L'intercommunalité : " Un échelon de trop "
c'est mon résumé de l'intercommunalité.
La France compte 36 000 communes et 19000 groupements de communes ! ( de 2525 EPCI à fiscalité propre ).
90% des habitants vivent dans des communautés de communes, ou dans une communauté d'agglomération pour les villes.
3000 communes restent solitaires.
Trop de niveaux d'administration :
le niveau communal, intercommunal, départemental, régional, central, maintenant européen. S'ajoutent les quartiers, les pays, les commissions locales ...
L'organisation départementale est trop dense et complexe. Ce foisonnement de structures diverses rend l'organigramme illisible pour les administrés et augmente la charge fiscale. Cet empilement se complique de périmètres et de zonages contractuels administratifs ou électotaux qui s'immiscent entre la commune, l'intercommunalité, le département et la région. De plus, l'intercommunalité ne correspond pas toujours aux syndicats intercommunaux préexistants.
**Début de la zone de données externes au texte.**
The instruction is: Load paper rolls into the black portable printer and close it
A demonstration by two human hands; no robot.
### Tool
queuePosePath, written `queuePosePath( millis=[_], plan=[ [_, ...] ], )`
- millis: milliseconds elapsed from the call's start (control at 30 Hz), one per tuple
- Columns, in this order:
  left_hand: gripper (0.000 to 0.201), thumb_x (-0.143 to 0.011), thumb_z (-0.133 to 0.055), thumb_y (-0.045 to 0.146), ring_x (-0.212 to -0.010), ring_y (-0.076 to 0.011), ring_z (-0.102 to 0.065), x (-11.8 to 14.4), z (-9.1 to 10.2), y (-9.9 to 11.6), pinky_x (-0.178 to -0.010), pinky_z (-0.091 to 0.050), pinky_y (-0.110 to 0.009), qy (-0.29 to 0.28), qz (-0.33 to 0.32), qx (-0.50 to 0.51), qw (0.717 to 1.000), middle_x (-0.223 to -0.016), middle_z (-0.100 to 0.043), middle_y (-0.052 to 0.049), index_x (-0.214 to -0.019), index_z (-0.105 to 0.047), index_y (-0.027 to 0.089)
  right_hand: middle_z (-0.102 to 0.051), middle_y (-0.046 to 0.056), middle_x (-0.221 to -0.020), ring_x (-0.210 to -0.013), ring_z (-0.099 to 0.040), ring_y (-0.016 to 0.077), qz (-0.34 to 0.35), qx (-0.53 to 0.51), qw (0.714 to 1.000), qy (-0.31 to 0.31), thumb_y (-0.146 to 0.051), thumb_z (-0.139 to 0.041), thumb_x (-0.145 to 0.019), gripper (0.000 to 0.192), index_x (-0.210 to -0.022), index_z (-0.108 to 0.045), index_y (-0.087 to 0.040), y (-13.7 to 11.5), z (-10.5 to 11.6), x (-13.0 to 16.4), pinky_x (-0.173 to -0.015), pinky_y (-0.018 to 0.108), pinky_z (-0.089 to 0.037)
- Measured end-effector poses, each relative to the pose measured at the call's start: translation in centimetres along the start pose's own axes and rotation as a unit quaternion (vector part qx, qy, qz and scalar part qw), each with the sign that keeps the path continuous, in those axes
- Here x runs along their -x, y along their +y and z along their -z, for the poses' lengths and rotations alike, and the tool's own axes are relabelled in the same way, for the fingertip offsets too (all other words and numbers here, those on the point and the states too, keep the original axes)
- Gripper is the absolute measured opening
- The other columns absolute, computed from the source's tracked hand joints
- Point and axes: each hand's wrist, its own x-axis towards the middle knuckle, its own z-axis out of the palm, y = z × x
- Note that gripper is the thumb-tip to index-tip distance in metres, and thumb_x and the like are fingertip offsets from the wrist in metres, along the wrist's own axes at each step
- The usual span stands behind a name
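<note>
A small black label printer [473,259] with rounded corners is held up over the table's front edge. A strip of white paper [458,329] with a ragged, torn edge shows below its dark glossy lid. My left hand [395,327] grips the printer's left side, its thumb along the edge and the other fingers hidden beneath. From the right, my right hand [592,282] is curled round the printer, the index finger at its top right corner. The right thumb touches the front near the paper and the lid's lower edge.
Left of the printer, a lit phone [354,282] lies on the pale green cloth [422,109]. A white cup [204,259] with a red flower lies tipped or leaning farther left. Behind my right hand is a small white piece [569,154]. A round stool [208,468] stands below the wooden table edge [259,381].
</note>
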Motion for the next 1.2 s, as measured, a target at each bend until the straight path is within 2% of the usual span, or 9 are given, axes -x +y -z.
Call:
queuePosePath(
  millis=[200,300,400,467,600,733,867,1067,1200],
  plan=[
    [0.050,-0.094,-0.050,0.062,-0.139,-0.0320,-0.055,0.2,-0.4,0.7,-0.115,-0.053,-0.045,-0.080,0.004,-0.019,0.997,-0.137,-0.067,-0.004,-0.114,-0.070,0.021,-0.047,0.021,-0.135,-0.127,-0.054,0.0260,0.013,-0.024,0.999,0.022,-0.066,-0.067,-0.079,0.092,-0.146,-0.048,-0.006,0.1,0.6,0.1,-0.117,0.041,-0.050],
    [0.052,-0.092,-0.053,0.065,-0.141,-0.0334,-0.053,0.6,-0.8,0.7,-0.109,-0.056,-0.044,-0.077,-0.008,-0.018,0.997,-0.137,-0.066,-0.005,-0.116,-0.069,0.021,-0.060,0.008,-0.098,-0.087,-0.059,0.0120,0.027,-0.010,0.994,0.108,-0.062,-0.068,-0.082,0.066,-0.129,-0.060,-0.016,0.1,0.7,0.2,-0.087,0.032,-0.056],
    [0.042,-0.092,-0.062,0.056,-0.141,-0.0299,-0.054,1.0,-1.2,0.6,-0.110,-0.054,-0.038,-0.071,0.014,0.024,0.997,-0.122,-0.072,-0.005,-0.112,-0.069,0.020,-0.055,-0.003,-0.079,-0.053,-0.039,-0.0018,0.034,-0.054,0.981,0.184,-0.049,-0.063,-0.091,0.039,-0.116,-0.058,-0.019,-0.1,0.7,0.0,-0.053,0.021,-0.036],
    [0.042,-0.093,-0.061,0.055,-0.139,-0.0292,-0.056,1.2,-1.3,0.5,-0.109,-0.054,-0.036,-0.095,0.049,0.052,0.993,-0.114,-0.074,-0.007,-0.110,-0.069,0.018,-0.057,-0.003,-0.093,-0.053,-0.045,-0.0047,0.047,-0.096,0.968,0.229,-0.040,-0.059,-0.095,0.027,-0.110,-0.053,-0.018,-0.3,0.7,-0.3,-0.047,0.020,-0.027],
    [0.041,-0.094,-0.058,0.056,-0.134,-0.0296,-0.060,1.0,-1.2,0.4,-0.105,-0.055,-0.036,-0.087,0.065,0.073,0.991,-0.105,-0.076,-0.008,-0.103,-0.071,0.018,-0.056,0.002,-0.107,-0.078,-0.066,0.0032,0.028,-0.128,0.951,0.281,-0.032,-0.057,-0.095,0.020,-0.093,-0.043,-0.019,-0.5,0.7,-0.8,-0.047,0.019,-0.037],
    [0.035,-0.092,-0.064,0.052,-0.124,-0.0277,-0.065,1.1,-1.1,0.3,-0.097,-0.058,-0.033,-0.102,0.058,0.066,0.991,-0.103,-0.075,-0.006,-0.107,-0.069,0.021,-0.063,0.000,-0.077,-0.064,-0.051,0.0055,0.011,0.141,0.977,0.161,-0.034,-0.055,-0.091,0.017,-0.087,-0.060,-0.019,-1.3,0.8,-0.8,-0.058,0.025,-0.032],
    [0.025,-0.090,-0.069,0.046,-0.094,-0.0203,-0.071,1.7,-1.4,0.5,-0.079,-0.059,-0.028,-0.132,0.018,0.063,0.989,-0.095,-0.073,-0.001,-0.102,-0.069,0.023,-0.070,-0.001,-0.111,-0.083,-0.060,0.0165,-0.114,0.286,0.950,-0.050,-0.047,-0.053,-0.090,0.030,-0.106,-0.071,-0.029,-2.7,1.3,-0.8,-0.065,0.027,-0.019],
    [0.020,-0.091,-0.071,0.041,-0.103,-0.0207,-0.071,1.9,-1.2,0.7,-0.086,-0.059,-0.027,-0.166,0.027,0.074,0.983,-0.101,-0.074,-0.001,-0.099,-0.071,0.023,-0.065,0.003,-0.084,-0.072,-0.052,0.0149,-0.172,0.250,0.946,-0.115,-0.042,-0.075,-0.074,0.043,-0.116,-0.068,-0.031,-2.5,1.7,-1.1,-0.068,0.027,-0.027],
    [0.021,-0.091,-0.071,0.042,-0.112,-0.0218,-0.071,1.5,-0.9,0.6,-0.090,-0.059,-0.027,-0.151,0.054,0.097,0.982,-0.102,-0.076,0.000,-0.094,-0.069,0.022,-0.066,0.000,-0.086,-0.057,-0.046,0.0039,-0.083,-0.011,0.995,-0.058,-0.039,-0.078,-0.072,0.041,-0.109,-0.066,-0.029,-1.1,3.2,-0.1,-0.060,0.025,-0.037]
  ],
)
Des extensions et des créations d'intercommunalité se sont également déroulées au mépris des règles institutionnelles, avec des périmètres intercommunaux imposés de force. Le Président du Sénat, Christian Poncelet déclarait : " En intercommunalité il ne peut pas non plus y avoir de mariage forcé...". Pas de possibilité de retrait pour une commune ! Le pouvoir des communes est avalé par ces nouvelles structures !
Chaque commune doit pouvoir adhérer ou bien avoir la possibilité, pour les communes qui le souhaitent, de quitter l'intercommunalité.
L'intercommunalité coûte très cher :
Les dépenses communales et intercommunales se sont accumulées au lieu de se substituer. Les impôts augmentent. Structures supplémentaires égalent dépenses supplémentaires de fonctionnement et inflation de personnels ; les effectifs sont en hausse constante, avec des maintien de postes en doublon. Les dépenses de fonctionnement générées sont autant d'argent qui manque pour le développement des projets. S'ajoute la Complexité et l' opacité du système alors que leurs compétences s'élargissent : urbanisme, développement économique et souvent aussi l'habitat, la voirie, les déchets.
Des lieux non démocratiques où les citoyens sont exclus :
Pour le citoyen la création des communautés de communes n'a fait que brouiller un peu plus les cartes dans un paysage institutionnel déjà très encombré. Le rapport de la Cour des comptes de 2005 exige une meilleure définition des périmètres intercommunaux et une simplification de la carte intercommunale. Pour Philippe Seguin, la situation n'est pas satisfaisante sur le plan qualitatif. Cette situation empêche le citoyen d'associer les compétences au bon échelon de l'administration et d'identifier les décideurs, d'autant que les circonscriptions électorales ne coïncident pas toujours avec la collectivité qu'elles permettent de constituer et contribue à aggraver ce sentiment d'illisibilité de nos institutions et cette impression de déficit démocratique.
Les EPCI sont des lieux de pouvoir politique et fiscal, mais ce ne sont pas des lieux de démocratie directe, puisque les représentants des communes membres sont désignés par les Conseils municipaux ( et non par les citoyens ) qui maintenant chapeautent les élus locaux ! L'élection du puissant président ce fait par les délégués de communes. La représentation de l'opposition est optionnelle. Parité : zéro.
Il y a les maires, les adjoints , mais aussi les délégués, les conseillers généraux !
Dans le livre noir de l'intercommunalité les deux députés affirment que l'intercommunalité est une grave source d'insécurité juridique. La frontière entre la compétence communale et intercommunale n'est pas définie...un système de partenariats chaotiques ou chacun cherche à s'arroger l'ensemble des compétences. Une dégradation continue des compétences communales avec la libre administration des collectivités territoriales.
Le citoyen doit être remis au centre des dispositifs décisionnels.